Thursday, September 24

Preventing invasions

With all the invasive species coming through the various modes of transport -the "salties" into the lakes, flights from "climatically-proximate" locations, etc., I started thinking about the border regulations in place for protecting each country's ecosystem. As a traveller, I was rather ignorant of the consequences of bringing food across borders- my food stash has been confiscated at Customs several times.

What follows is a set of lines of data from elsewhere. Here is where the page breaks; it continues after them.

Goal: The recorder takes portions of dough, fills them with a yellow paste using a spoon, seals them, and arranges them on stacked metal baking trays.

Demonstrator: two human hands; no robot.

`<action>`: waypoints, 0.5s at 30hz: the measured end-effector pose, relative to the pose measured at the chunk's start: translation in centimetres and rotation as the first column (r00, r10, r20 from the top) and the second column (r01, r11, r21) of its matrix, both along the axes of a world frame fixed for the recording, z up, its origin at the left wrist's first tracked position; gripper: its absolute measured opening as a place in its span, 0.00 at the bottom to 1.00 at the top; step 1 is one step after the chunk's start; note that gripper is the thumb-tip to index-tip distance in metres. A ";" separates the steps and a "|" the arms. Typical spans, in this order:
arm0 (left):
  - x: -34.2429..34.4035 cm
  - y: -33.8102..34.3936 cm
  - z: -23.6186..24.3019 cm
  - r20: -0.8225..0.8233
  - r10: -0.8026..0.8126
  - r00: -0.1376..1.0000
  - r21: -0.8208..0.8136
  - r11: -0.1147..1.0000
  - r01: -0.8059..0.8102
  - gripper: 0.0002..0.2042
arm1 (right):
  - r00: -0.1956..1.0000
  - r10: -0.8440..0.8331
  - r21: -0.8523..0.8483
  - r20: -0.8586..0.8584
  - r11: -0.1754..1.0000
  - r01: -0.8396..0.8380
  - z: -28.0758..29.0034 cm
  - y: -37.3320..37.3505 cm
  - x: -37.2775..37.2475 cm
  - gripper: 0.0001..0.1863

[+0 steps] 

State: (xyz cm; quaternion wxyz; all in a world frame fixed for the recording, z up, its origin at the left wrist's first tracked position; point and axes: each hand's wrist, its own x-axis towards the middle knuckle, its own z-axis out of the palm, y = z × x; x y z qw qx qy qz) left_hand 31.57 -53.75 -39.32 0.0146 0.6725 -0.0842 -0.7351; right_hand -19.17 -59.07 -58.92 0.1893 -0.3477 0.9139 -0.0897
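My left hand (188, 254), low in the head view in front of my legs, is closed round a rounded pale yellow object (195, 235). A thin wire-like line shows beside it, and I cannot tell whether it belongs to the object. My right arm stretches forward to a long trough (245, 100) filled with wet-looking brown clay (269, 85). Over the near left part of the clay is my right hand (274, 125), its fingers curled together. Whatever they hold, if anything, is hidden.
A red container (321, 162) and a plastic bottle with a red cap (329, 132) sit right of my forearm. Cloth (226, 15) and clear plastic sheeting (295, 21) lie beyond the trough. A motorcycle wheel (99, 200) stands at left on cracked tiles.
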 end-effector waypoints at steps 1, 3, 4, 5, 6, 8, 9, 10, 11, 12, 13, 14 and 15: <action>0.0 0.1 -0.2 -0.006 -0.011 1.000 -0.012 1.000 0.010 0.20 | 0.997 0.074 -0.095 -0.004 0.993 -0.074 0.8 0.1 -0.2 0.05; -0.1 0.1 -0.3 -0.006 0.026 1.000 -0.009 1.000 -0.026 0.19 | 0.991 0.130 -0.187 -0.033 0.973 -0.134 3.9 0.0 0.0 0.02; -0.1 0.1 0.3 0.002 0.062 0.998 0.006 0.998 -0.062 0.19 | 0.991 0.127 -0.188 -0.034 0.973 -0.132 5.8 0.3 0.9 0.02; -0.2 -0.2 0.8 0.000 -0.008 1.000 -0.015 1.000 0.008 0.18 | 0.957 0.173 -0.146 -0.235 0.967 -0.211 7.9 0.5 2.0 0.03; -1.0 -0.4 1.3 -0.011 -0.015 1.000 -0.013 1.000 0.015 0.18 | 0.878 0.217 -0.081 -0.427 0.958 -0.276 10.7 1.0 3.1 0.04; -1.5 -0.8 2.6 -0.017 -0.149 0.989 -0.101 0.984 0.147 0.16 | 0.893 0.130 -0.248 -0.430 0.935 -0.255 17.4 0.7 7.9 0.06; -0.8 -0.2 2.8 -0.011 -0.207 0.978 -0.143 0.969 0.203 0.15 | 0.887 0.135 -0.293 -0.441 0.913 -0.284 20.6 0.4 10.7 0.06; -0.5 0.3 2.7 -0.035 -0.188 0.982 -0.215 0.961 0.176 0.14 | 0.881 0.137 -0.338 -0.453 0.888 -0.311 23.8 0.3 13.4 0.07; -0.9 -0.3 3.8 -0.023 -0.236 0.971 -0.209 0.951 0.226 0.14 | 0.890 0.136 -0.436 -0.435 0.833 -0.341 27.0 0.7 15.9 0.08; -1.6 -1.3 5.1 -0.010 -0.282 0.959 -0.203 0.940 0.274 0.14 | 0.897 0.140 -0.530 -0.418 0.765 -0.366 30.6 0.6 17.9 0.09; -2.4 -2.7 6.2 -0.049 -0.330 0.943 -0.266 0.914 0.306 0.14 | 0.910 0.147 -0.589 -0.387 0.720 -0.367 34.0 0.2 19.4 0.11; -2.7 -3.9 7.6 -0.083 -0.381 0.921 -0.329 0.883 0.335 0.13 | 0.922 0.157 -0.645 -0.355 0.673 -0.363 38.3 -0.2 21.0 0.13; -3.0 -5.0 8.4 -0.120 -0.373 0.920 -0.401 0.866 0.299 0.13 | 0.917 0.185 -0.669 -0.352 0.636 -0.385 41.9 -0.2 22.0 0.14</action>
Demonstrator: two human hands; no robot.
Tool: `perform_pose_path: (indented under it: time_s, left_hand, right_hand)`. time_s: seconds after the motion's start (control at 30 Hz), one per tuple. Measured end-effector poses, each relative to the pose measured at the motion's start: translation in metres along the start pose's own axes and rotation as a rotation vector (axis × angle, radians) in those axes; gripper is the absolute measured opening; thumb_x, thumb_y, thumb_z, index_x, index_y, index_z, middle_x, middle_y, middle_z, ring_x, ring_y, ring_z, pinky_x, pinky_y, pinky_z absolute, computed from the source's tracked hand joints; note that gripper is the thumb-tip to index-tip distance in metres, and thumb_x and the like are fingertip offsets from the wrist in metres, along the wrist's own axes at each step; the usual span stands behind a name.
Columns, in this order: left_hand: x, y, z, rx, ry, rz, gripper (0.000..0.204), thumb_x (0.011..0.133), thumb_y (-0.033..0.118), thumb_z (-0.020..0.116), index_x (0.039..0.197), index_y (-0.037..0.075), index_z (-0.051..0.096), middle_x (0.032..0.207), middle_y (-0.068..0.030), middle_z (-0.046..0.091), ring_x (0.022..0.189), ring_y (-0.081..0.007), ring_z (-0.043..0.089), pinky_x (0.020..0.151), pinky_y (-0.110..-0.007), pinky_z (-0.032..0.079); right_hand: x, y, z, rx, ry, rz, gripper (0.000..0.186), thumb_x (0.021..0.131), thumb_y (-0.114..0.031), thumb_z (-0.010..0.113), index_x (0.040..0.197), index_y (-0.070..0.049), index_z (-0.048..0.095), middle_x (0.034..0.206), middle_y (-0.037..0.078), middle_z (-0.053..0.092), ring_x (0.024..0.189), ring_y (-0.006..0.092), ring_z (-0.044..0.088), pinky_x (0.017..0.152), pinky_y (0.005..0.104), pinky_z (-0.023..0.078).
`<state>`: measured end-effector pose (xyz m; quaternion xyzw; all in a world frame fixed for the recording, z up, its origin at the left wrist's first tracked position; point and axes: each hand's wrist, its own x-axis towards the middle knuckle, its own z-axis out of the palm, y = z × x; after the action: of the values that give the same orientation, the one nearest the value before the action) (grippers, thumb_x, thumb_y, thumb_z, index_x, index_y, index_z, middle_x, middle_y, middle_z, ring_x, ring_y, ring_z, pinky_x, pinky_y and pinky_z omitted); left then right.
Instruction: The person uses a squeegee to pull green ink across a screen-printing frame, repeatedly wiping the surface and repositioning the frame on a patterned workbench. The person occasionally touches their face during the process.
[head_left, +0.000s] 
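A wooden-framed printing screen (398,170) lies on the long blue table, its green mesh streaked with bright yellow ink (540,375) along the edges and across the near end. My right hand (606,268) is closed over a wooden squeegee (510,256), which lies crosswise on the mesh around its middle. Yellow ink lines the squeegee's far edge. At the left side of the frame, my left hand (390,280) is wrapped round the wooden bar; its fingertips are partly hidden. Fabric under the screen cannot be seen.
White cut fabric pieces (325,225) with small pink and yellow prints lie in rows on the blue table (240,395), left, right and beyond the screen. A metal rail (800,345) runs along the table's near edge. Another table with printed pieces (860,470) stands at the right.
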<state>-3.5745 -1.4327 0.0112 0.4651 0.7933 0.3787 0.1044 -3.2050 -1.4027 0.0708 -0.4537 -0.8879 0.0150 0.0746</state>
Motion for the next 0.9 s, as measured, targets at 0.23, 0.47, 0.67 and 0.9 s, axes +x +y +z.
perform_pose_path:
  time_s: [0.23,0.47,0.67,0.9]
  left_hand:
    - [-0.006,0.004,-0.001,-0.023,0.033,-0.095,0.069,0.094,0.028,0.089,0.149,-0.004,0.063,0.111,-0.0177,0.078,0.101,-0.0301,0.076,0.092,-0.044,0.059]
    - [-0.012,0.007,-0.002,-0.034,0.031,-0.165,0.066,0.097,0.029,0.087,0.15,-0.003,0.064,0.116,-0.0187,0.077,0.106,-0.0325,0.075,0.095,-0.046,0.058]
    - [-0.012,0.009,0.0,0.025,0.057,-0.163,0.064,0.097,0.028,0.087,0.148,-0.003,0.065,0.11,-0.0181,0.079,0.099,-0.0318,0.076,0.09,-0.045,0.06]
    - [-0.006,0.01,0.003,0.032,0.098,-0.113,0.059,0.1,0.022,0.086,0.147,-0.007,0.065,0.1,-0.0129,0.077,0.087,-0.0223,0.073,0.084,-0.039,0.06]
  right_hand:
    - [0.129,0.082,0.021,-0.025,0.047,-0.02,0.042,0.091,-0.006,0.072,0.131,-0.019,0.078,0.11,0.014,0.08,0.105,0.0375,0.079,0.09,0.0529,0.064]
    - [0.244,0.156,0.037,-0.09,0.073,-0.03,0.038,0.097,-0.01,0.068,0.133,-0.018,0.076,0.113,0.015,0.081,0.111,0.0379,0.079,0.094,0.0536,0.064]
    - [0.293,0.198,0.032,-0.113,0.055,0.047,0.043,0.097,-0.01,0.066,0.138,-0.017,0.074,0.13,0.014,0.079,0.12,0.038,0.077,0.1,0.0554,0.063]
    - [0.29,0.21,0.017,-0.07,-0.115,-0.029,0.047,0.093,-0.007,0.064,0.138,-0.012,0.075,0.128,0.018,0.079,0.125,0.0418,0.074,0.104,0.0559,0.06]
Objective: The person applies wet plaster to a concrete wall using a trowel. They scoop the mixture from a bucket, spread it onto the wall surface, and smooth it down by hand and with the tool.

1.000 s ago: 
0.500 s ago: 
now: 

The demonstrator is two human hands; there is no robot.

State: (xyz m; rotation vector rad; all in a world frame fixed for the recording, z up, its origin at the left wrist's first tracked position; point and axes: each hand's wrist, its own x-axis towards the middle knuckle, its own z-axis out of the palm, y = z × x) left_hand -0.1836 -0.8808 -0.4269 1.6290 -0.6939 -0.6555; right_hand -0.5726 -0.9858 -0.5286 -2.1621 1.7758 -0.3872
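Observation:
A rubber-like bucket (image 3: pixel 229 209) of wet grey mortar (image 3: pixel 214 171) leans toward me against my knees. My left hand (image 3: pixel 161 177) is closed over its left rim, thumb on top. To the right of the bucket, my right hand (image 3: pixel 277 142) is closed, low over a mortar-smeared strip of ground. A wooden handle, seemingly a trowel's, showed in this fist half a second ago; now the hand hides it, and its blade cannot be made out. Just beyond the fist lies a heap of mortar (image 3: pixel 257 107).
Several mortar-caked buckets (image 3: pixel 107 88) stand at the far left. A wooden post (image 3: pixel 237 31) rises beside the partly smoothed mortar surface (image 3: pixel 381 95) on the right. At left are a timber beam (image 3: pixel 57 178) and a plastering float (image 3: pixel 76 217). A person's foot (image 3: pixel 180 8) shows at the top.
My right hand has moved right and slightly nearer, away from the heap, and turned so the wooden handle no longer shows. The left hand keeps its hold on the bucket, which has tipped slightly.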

The U.S. Customs has a list of regulations regarding agricultural/ food products (yes, they confiscated my coconut jam once), which is a little less extensive compared to the biosecurity regulations of countries like Australia and New Zealand. (List of items prohibited from NZ here) On a trip to NZ 10 years ago, I was rather upset that the NZ Customs took away my apple that I had brought from Singapore (which was imported from NZ. On a sidenote, 90% of all food consumed in Singapore is imported, that'll be another blog post...) There the penalties are higher than mere confiscation (i.e. fines and perhaps, prosecution), which is probably a stronger deterrent for travellers who unknowingly carry invasive species that endanger environments.

Here's a photo from photographer Taryn Simon's book "An American Index of the Hidden and Unfamiliar". Reading the list of what people have tried to bring into the country, I don't want to know what strange bugs/ invasives tag along with passengers whose suitcases pass customs unchecked.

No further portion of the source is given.